Additionally, the amendments clarify the concept of “price.” Where no specific price is stipulated in the contract, the Act previously deemed the market value to be the price. Now, new regulations may be established to define a “price” that better reflects the delivery model used, rather than defaulting to market value. This is particularly relevant in alternative delivery models, such as Design-Build or Construction Management, where the pricing structure may differ from traditional contracts.

These changes align with broader goals to streamline payment processes, reduce disputes over invoices, and ensure that both contractors and owners have clear guidelines on pricing and invoicing expectations. By addressing common points of contention, the amendments aim to improve cash flow and reduce the need for legal intervention in invoice disputes.

Transition and Next Steps for Bill 216

Interior construction site with metal scaffolding, large glass windows, wooden structures, and floor covered with a red tarp.

Source: Lsco

Bill 216's transition provisions outline how the amendments to the Construction Act will be implemented. While most amendments take effect upon proclamation by the Lieutenant Governor, there are specific exceptions to ensure a smoother transition for participants in the industry.

For contracts entered into before the amendments come into effect, the new annual holdback regime will still apply, but with adjusted timelines. The first mandatory release of holdback will occur on the second anniversary of the contract’s execution following the amendments' effective date. At that point, the owner must release all accrued holdback, including amounts from previous years.

For example, if the amendments take effect on August 1, 2025, and a contract was signed on November 10, 2024, the first annual release of holdback would happen on November 10, 2026. This payment would cover holdback amounts accumulated since the contract's start date.

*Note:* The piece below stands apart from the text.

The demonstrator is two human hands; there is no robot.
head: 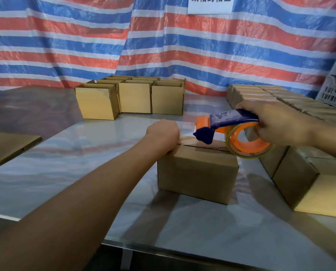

These provisions aim to give stakeholders time to adapt to the changes, particularly the new financial obligations and administrative requirements. Industry participants should ready themselves for the updated holdback regime, ensure contracts are aligned with the new,  expanded scope of adjudication, and look into developing strategies to address potential disputes under the revised framework.

How Bill 216 Is Changing Payment Administration for Contractors

Several key amendments linked to Bill 216 (and subsequent refinements) are now shaping how payment administration works on Ontario projects. For contractors and subcontractors, this isn’t just “legal news”—it directly impacts cash flow, invoice discipline, documentation, and dispute strategy during active jobs.

Annual Holdback Release Is Now a Real Cash-Flow Milestone

Owners must calculate and manage holdback on an annual basis, and release mechanisms are tied to notices and defined timelines. For contractors, this means you should track holdback periods by contract anniversary (not only by project completion) and make sure your billing and lien processes align with these annual cycles.

“Proper Invoice” Governance Is Tighter—Missed Timelines Can Cost You

The updated framework reinforces how quickly owners must respond if they believe an invoice is improper. On your side, treat invoicing like a process: standardize your invoice package (backup documentation, change orders, site logs/photos, and approvals) and build a workflow for responding to “improper invoice” notices fast.

Disputes Are Harder to “Kick to the End”

With broader adjudication options and clarified timelines, contractors should assume disputes may need to be addressed during the project, not after closeout. A lightweight escalation ladder helps: internal review → documented notice → negotiation window → adjudication decision (when appropriate).

Contractor checklist (fast action items):

  • Create a proper invoice template + checklist your team uses every time.

  • Track contract anniversaries and holdback periods per job.

  • Standardize documentation (daily logs, photos, written approvals, COs).

  • Define a dispute playbook: when to negotiate, when to escalate.

  • Update contract language and onboarding docs so everyone follows the same admin rules.